• [TASK PROMPT]
Among the lines below, copy exactly those from the one with "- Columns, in" through the one with "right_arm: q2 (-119", counting both ends.

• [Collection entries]

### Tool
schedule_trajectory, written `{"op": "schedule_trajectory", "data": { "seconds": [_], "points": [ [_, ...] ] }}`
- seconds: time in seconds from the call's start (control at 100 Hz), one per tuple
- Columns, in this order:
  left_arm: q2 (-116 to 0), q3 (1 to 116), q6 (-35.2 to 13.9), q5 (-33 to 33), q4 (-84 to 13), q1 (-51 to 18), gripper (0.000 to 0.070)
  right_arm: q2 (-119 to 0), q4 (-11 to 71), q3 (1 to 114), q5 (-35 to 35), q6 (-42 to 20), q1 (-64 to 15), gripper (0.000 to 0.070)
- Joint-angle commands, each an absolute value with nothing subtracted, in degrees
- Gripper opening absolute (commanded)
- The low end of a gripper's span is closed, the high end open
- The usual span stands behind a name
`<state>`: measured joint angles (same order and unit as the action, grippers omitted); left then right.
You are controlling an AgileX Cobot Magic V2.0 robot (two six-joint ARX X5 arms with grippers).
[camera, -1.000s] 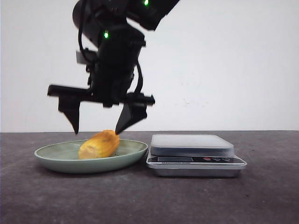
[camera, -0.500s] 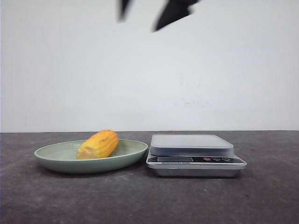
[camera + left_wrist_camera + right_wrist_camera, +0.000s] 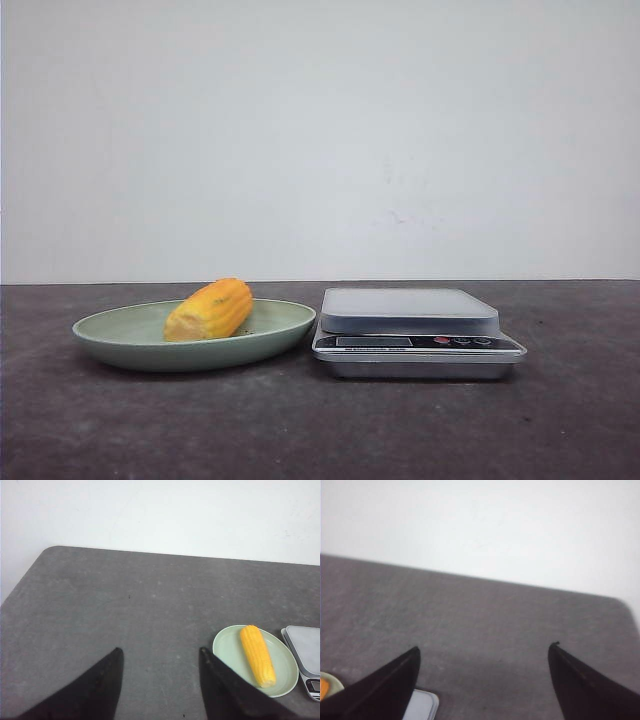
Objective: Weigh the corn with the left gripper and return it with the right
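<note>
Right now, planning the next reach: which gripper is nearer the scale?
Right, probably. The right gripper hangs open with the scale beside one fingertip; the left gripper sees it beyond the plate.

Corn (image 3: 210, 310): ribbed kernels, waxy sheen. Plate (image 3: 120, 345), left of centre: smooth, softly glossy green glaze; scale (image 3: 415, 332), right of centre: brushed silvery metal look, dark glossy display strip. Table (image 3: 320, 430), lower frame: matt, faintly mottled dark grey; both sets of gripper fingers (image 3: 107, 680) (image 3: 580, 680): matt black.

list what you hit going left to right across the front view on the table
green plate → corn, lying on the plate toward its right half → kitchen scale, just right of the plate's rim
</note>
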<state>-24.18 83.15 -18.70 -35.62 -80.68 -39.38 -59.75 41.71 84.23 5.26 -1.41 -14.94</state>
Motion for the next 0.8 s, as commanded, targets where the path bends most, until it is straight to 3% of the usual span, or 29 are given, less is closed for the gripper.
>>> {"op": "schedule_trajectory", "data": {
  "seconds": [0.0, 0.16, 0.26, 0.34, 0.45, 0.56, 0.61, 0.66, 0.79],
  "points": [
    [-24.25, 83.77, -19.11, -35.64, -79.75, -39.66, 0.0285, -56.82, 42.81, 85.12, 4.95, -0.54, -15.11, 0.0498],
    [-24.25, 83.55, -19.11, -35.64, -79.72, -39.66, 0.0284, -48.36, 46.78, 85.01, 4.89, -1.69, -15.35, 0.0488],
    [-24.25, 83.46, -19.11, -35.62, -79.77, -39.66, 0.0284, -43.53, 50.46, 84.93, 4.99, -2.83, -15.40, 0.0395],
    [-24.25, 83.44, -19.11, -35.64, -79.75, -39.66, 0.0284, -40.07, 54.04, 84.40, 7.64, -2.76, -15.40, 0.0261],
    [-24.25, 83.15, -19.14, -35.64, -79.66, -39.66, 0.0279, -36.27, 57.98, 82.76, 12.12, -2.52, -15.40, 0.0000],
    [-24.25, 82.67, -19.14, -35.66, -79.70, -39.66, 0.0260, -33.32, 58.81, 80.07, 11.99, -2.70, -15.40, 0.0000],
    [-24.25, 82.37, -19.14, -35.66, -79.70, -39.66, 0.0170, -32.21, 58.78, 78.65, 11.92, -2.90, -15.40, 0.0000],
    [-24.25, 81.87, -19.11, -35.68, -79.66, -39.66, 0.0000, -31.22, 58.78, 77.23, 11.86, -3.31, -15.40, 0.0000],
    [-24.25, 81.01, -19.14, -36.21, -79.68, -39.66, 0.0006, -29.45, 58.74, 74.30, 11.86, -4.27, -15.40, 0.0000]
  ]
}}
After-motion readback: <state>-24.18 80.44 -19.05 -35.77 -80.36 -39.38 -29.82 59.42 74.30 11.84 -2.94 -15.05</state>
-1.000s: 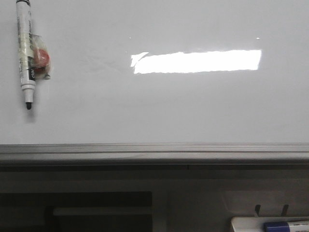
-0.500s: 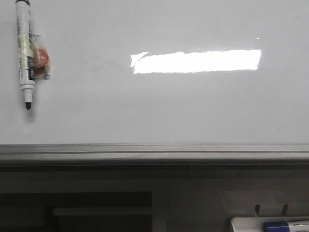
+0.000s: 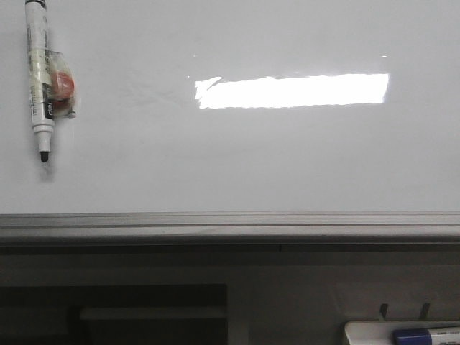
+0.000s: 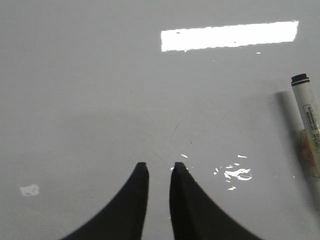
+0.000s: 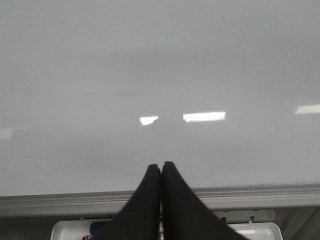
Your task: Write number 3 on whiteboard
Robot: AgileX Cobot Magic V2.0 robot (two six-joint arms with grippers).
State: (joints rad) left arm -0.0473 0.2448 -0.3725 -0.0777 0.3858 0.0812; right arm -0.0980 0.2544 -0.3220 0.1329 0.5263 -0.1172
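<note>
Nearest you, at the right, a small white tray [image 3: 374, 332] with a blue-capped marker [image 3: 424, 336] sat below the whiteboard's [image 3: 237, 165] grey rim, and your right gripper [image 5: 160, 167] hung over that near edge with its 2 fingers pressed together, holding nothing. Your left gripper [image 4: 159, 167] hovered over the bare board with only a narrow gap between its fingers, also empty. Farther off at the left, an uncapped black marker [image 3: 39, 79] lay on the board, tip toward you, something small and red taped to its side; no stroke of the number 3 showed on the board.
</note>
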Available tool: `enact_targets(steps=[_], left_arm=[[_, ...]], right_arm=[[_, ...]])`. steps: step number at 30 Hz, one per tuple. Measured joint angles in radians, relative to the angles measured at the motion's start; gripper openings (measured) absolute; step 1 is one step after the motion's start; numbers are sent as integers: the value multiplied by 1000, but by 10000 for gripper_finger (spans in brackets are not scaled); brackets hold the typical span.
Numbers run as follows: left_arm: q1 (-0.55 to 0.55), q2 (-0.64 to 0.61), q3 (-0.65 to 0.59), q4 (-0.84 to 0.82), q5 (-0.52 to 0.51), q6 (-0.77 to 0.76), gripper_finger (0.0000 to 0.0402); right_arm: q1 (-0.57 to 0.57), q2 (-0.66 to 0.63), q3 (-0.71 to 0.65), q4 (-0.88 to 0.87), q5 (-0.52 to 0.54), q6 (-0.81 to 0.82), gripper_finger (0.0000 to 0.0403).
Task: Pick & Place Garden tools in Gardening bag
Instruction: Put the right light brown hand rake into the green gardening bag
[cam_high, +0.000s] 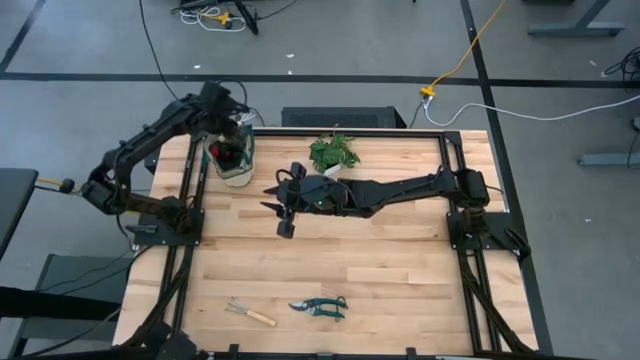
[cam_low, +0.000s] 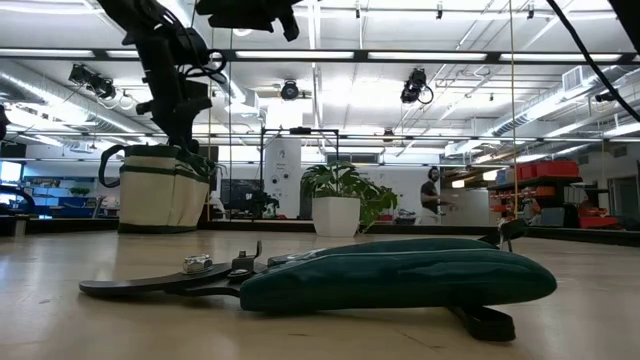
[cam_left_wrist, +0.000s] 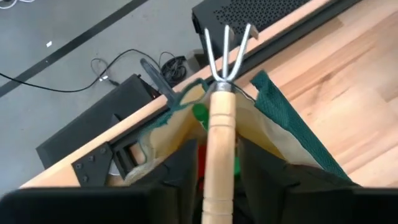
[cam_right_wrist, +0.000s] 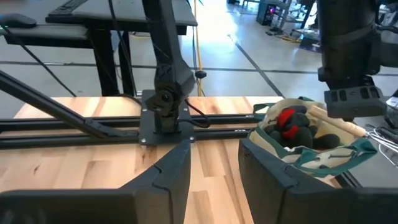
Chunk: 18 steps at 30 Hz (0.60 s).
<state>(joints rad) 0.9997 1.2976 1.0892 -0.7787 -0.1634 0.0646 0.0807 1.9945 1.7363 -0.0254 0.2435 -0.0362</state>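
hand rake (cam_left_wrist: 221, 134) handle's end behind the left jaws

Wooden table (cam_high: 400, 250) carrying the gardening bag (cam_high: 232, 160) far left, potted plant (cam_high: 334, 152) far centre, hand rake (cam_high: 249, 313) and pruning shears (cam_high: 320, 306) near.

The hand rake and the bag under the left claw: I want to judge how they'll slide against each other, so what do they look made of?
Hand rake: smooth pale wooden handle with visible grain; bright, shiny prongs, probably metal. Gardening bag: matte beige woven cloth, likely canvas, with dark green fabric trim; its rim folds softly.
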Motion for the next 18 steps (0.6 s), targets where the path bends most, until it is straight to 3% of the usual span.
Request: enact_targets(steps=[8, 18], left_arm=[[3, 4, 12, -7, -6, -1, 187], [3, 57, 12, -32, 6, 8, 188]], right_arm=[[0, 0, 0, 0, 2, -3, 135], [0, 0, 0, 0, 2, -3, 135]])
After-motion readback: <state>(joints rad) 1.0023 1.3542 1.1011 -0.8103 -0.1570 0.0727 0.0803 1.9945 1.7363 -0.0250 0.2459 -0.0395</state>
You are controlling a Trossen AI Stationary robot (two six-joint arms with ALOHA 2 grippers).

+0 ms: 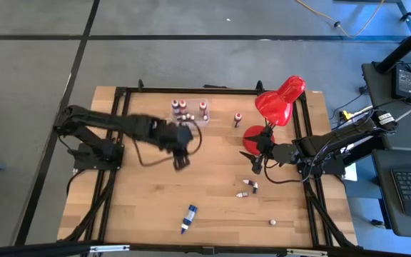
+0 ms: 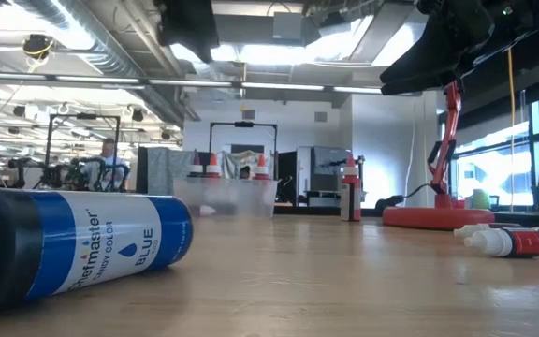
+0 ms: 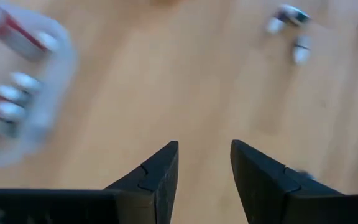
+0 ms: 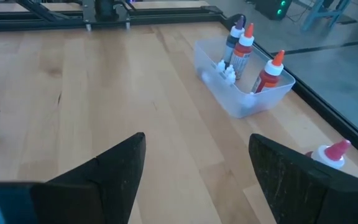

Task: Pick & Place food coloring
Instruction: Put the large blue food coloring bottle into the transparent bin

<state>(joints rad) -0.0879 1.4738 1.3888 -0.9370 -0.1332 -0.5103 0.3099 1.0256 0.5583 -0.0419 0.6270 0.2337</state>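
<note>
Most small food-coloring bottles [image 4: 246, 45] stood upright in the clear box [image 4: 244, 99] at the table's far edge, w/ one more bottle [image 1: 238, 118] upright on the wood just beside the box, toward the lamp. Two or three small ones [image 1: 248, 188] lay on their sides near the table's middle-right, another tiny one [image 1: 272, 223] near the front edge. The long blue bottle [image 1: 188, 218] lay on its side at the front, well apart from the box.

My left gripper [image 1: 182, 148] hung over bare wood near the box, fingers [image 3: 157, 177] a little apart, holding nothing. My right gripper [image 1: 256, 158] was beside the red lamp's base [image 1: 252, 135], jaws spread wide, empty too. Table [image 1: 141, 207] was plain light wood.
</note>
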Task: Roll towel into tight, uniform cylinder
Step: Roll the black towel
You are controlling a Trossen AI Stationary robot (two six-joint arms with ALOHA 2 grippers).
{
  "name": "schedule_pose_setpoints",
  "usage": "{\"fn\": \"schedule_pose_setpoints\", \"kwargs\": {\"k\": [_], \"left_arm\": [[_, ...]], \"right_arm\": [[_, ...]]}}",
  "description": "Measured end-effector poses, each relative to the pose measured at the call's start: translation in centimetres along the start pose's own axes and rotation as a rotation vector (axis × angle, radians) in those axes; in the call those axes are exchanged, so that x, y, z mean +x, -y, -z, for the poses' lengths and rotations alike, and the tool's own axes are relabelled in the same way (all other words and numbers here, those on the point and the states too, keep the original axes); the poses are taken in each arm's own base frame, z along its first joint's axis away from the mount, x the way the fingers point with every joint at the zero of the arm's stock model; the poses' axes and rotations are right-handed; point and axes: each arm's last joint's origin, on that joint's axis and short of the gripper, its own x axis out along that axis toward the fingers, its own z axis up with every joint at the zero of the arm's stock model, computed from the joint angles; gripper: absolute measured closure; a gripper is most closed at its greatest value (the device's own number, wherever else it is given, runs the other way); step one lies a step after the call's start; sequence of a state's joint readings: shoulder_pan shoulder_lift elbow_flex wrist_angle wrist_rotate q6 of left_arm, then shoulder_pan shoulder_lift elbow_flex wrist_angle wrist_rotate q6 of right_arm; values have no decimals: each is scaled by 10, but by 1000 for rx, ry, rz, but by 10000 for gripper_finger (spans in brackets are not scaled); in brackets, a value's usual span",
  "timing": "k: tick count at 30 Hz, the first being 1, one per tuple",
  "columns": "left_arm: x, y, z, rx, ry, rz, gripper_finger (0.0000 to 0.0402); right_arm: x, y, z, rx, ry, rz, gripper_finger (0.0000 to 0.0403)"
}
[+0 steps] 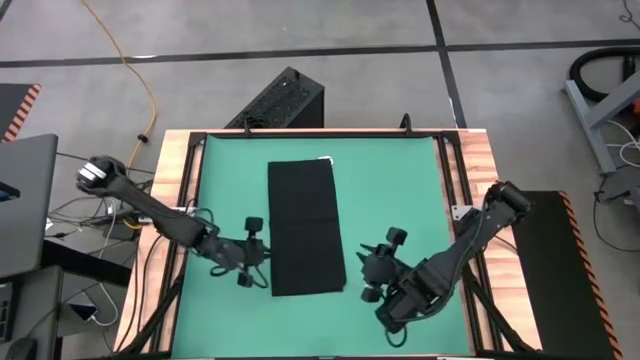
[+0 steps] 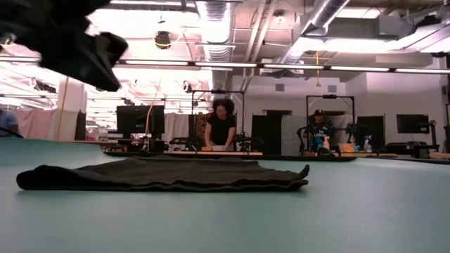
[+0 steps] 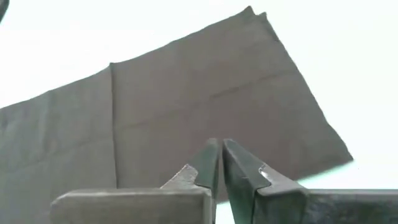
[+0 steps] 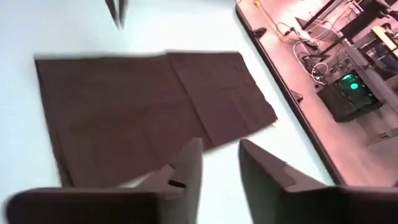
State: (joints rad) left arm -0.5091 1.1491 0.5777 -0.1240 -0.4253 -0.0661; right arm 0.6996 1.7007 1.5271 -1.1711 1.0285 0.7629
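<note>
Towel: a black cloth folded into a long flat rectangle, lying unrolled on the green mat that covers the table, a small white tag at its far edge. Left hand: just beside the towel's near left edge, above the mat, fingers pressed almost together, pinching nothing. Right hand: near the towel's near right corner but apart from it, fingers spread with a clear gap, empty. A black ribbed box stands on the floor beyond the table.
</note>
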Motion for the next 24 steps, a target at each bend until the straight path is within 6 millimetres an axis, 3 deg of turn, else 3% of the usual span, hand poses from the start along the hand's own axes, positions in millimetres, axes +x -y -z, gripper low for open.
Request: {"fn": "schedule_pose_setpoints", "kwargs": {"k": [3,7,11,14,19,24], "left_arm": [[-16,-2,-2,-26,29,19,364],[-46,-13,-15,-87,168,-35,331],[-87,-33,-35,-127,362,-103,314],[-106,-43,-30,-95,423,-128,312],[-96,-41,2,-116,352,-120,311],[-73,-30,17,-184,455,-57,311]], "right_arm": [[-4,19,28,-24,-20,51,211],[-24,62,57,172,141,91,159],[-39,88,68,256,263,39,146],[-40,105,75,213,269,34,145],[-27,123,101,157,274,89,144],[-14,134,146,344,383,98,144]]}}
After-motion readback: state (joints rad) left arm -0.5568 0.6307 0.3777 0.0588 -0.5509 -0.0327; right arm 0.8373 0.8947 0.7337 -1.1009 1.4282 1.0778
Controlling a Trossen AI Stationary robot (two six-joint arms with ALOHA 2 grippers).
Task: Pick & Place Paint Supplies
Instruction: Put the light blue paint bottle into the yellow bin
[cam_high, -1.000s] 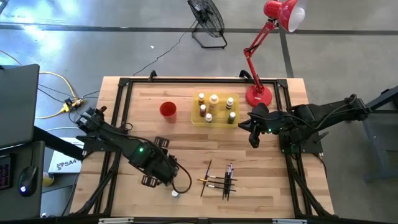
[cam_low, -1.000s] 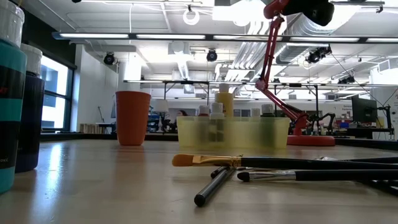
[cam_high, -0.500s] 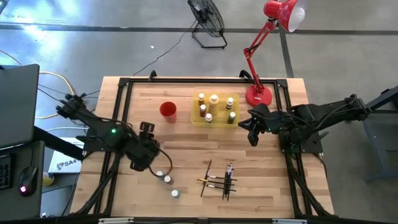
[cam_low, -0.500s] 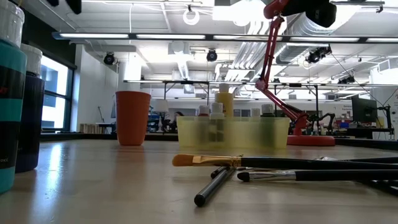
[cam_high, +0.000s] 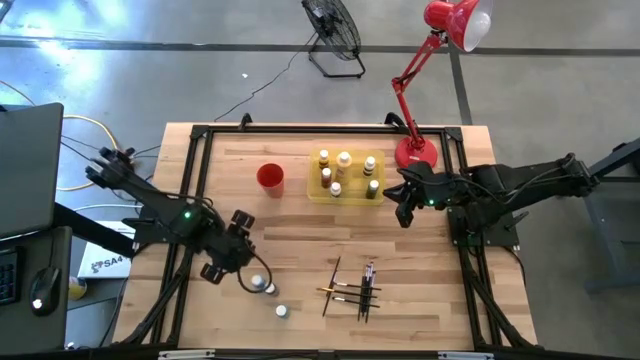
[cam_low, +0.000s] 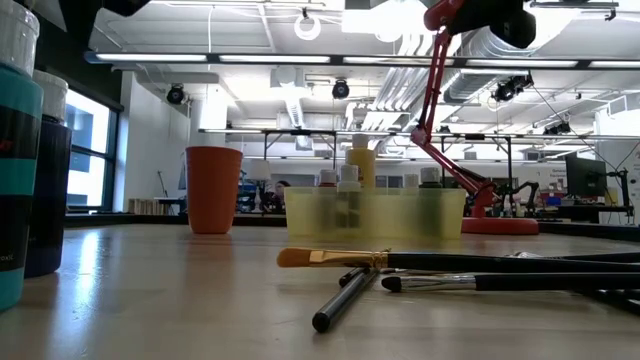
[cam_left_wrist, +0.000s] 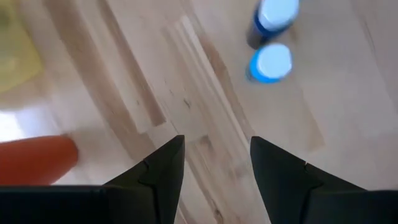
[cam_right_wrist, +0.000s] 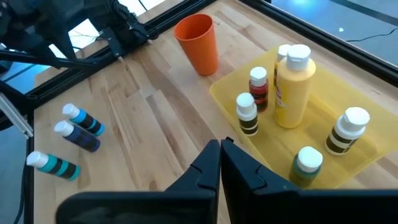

• [TASK ANSWER]
- Columns, in this order:
  left_arm: q2 (-116 to 0), q3 (1 to 116), q6 (-35.2 to 13.9), q5 (-33 to 33), q4 (-84 to 13), q1 (-51 to 18), gripper (0.000 to 0.070)
  right_arm: q2 (-119 to 0), q4 (-11 to 71), q3 (1 to 114), q5 (-35 to 35), q6 (-42 to 20), q1 (-64 to 15), gripper (0.000 to 0.070)

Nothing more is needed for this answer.